**ACTION ITEM**
The exercise calls for exact output of the lines between the one that contains "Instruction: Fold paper" and the end of the data, with both ends kept and pictures left out.
_ _ _ _ _
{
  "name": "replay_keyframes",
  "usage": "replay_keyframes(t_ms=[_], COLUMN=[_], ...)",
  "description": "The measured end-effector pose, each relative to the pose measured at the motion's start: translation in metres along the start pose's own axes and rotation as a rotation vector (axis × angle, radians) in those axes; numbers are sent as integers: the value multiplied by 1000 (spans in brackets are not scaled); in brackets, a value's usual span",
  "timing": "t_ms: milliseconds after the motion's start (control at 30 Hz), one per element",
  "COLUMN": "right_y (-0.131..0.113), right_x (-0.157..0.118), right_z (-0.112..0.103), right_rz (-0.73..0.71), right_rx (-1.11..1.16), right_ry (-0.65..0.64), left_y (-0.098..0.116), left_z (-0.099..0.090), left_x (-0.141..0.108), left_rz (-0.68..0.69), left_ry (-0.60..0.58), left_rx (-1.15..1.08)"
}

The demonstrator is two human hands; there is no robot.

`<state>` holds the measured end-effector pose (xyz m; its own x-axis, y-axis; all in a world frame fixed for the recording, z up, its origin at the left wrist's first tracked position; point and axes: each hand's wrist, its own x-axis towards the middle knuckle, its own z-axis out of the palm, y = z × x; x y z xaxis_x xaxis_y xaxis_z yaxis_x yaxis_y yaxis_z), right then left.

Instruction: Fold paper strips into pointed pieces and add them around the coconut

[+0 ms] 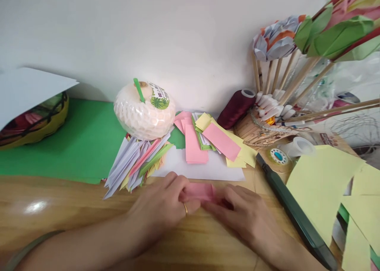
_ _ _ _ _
**EXERCISE RESULT**
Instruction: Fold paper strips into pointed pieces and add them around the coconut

[+0 ms] 

Output is finished, and nothing else is required.